Ah, Lise, he is a good and truthful man- that's the worst of the whole business.

All the while he talked, his voice was so weak, so broken, he talked so fast, so fast, he kept laughing such a laugh, or perhaps he was crying- yes, I am sure he was crying, he was so delighted- and he talked about his daughters- and about the situation he could get in another town.... And when he had poured out his heart, he felt ashamed at having shown me his inmost soul like that.

So he began to hate me at once.

He is one of those awfully sensitive poor people.

What had made him feel most ashamed was that he had given in too soon and accepted me as a friend, you see. At first he almost flew at me and tried to intimidate me, but as soon as he saw the money he had begun embracing me; he kept touching me with his hands.

This must have been how he came to feel it all so humiliating, and then I made that blunder, a very important one. I suddenly said to him that if he had not money enough to move to another town, we would give it to him, and, indeed, I myself would give him as much as he wanted out of my own money.

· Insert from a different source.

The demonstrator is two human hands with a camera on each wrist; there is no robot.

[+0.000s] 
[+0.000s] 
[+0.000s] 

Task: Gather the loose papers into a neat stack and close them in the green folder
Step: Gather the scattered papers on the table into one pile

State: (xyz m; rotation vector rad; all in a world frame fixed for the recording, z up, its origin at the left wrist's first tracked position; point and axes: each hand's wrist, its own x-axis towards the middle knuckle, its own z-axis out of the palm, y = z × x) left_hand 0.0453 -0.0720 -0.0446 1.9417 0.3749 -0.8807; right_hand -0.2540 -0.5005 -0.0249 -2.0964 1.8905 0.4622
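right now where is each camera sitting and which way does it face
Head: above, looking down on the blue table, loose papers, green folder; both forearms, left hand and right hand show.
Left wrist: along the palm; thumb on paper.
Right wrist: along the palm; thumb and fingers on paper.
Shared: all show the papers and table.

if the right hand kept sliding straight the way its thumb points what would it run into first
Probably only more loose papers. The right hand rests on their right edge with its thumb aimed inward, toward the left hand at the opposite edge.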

That struck him all at once. Why, he thought, did I put myself forward to help him?

You know, Lise, it's awfully hard for a man who has been injured, when other people look at him as though they were his benefactors.... I've heard that; Father Zossima told me so.

I don't know how to put it, but I have often seen it myself.

And I feel like that myself, too.

And the worst of it was that though he did not know, to the very last minute, that he would trample on the notes, he had a kind of presentiment of it, I am sure of that.

That's just what made him so ecstatic, that he had that presentiment.... And though it's so dreadful, it's all for the best.

In fact, I believe nothing better could have happened."